After the upgrade to 1.8.x I noticed that some of my runs started to behave strange. I noticed that this happened if the EarlyStopper kicked in, before min_epochs was reached: somehow the time for each epoch increases significantly, and the progressbar of the training step vanishes.

Here you see a figure from one of these runs (wall time (x axis) vs. epochs (y axis)) . You can clearly see where the EarlyStopping kicked in at epoch 59, since after that the time for each epoch started to increase drastically.

Bildschirm­foto 2022-11-17 um 10 28 56

The example below provokes the same strange behaviour as soon as the dummy_metric reaches the threshold before the min_epochs are reached.

How to reproduce the bug

import os

import torch
from pytorch_lightning.callbacks import EarlyStopping
from torch.utils.data import DataLoader, Dataset

from pytorch_lightning import LightningModule, Trainer


class RandomDataset(Dataset):
    def __init__(self, size, length):
        self.len = length
        self.data = torch.randn(length, size)
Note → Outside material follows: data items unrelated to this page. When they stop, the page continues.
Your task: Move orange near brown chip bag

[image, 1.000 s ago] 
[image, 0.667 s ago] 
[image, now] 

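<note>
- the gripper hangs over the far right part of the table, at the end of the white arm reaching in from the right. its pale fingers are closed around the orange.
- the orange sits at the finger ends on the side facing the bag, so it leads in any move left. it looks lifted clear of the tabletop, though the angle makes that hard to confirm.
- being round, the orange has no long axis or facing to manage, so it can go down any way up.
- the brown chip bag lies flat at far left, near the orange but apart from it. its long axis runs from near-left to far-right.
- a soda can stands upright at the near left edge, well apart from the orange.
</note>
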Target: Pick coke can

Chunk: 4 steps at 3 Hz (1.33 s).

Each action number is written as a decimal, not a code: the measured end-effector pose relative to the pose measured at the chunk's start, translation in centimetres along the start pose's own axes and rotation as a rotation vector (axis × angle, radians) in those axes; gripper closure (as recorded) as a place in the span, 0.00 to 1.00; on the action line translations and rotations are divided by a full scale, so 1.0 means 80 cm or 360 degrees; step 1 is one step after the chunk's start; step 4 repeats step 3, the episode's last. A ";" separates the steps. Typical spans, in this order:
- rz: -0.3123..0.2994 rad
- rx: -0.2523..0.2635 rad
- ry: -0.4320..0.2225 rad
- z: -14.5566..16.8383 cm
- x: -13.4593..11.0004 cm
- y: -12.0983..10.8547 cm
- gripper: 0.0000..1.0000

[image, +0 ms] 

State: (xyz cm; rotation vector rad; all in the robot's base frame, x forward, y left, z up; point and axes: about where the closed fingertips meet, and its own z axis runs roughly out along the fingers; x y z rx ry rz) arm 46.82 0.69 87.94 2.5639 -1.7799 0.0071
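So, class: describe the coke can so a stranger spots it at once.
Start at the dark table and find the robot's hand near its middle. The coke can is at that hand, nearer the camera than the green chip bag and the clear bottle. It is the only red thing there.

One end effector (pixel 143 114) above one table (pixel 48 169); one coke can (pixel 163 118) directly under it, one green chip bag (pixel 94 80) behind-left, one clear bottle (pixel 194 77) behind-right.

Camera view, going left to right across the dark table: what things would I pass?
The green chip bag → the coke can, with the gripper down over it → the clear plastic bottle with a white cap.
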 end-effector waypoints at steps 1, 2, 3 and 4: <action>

    def __getitem__(self, index):
        return self.data[index]

    def __len__(self):
        return self.len


class BoringModel(LightningModule):
    def __init__(self):
        super().__init__()
        self.layer = torch.nn.Linear(32, 2)
        self.dummy_metric = 0

    def forward(self, x):
        return self.layer(x)

    def training_step(self, batch, batch_idx):
        loss = self(batch).sum()
        self.log("train_loss", loss)
        self.dummy_metric += 1
        self.log("dummy_metric", self.dummy_metric)
        return {"loss": loss}

    def validation_step(self, batch, batch_idx):
        loss = self(batch).sum()
        self.log("valid_loss", loss)

    def test_step(self, batch, batch_idx):
        loss = self(batch).sum()
        self.log("test_loss", loss)

    def configure_optimizers(self):
        return torch.optim.SGD(self.layer.parameters(), lr=0.1)





def run():
    train_data = DataLoader(RandomDataset(32, 64), batch_size=2)
    val_data = DataLoader(RandomDataset(32, 64), batch_size=2)
    test_data = DataLoader(RandomDataset(32, 64), batch_size=2)

    model = BoringModel()

    early_stopper = EarlyStopping(
      mode="min",
      min_delta=10,
      monitor="dummy_metric",
      patience=1,
      divergence_threshold=10,
      verbose=True,
      strict=True,)

    trainer = Trainer(
        default_root_dir=os.getcwd(),
        limit_val_batches=1,
        check_val_every_n_epoch=1,
        limit_test_batches=1,
        log_every_n_steps=1,
        num_sanity_val_steps=0,
        max_epochs=1000,
        min_epochs=100,
        enable_model_summary=False,
        callbacks=[early_stopper],
    )
    trainer.fit(model, train_dataloaders=train_data, val_dataloaders=val_data)
    trainer.test(model, dataloaders=test_data)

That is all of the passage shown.